Le paysage de l’enseignement supérieur au Royaume-Uni connaît une transformation profonde alors que les outils d’intelligence artificielle deviennent omniprésents dans les milieux académiques.
Selon une enquête exhaustive menée par le Higher Education Policy Institute (HEPI) et publiée en février 2025, pas moins de 88 % des étudiants de premier cycle britanniques utilisent désormais l’IA générative pour leurs évaluations, une hausse marquée par rapport à 53 % seulement un an plus tôt. L’étude, qui a sondé plus de 1 000 étudiants, révèle que 92 % d’entre eux utilisent une forme quelconque d’IA dans leurs travaux académiques.
Si la plupart des étudiants emploient des outils comme ChatGPT à des fins légitimes, telles que l’explication de concepts complexes, la synthèse d’articles scientifiques ou la génération d’idées de recherche, environ 18 % admettent intégrer directement du texte généré par l’IA dans leurs travaux remis, sans attribution appropriée. Les étudiants invoquent principalement le gain de temps et l’amélioration de la qualité de leurs travaux comme motivations pour recourir à ces technologies.
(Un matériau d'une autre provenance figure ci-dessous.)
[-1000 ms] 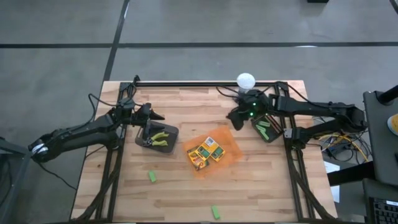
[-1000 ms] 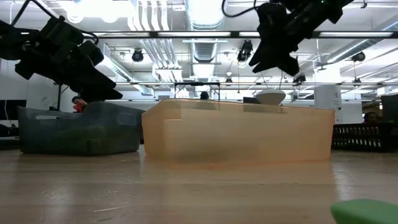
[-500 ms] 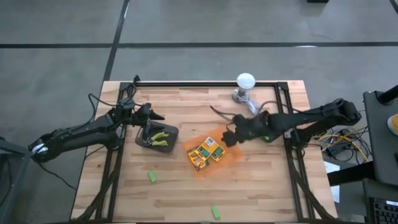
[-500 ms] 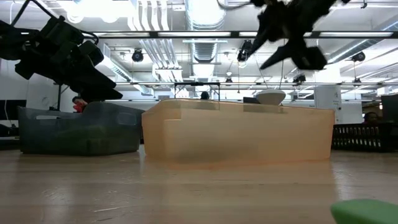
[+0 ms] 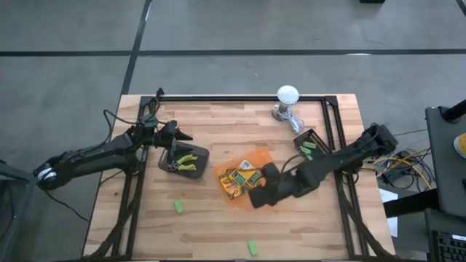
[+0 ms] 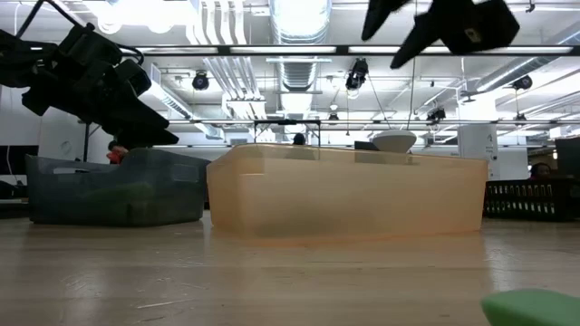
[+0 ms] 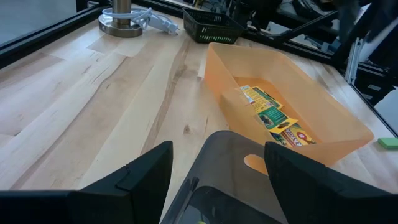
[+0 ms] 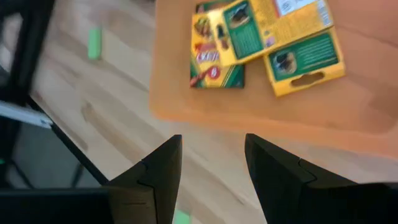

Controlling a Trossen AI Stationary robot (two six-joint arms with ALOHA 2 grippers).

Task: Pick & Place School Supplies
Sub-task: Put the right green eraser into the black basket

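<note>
Orange and see-through, the tray (image 5: 268, 161) sat mid-table with the crayon boxes (image 5: 240, 178) lying in it. The right gripper (image 5: 261, 195) hung over the tray's near right corner, fingers parted and empty. The left gripper (image 5: 177, 136) waited with its fingers spread over the grey bin (image 5: 202, 156) holding the plier-like tools (image 5: 188, 161). Green pieces (image 5: 178, 207) lay on the near wood.

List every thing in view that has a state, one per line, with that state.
left gripper: jaws open, empty, over the grey bin.
right gripper: jaws apart, empty, above the orange tray's edge.
crayon boxes: lying flat, overlapping, inside the orange tray.
grey bin: holds yellow-green plier-like tools.
black basket: holds green pieces.
loose green pieces: lying on the table.
lamp: upright.
</note>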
Cette adoption généralisée pose d’importants défis aux établissements d’enseignement. Une enquête du Guardian a révélé près de 7 000 cas avérés de fraude académique liée à l’IA durant l’année universitaire 2023-2024, soit 5,1 cas pour 1 000 étudiants — plus du triple du taux de l’année précédente. Toutefois, les experts estiment que ces chiffres ne représentent qu’une fraction des cas réels.
« Lorsqu’elle est bien utilisée par un étudiant qui sait comment éditer le résultat, il est très difficile de prouver l’utilisation abusive de l’IA », explique le Dr Thomas Lancaster, chercheur sur l’intégrité académique à l’Imperial College de Londres. Les outils de détection se sont avérés peu fiables, des chercheurs de l’Université de Reading ayant démontré que des travaux générés par l’IA pouvaient contourner les systèmes de détection universitaires dans 94 % des cas.
En réaction, les universités revoient leurs méthodes d’évaluation et élaborent de nouvelles politiques. Actuellement, seulement 28 % des établissements britanniques ont mis en place des politiques officielles sur l’IA, tandis que 32 % sont encore en phase d’élaboration. Plusieurs institutions se tournent vers des approches d’évaluation plus créatives, comme les examens oraux, les évaluations en personne et les travaux nécessitant une réflexion critique au-delà des capacités actuelles de l’IA.
L’intégration rapide de l’IA dans l’éducation soulève des questions fondamentales sur l’avenir de l’apprentissage, la vérification des connaissances et le développement des compétences. Comme le souligne Josh Freeman, gestionnaire des politiques au HEPI : « Il est presque inédit de voir des changements de comportement aussi importants en seulement 12 mois. » Les établissements d’enseignement doivent désormais trouver un équilibre entre l’adoption des avantages potentiels de l’IA et le maintien des standards académiques, tout en veillant à ce que les étudiants développent une compréhension réelle et des compétences de pensée critique.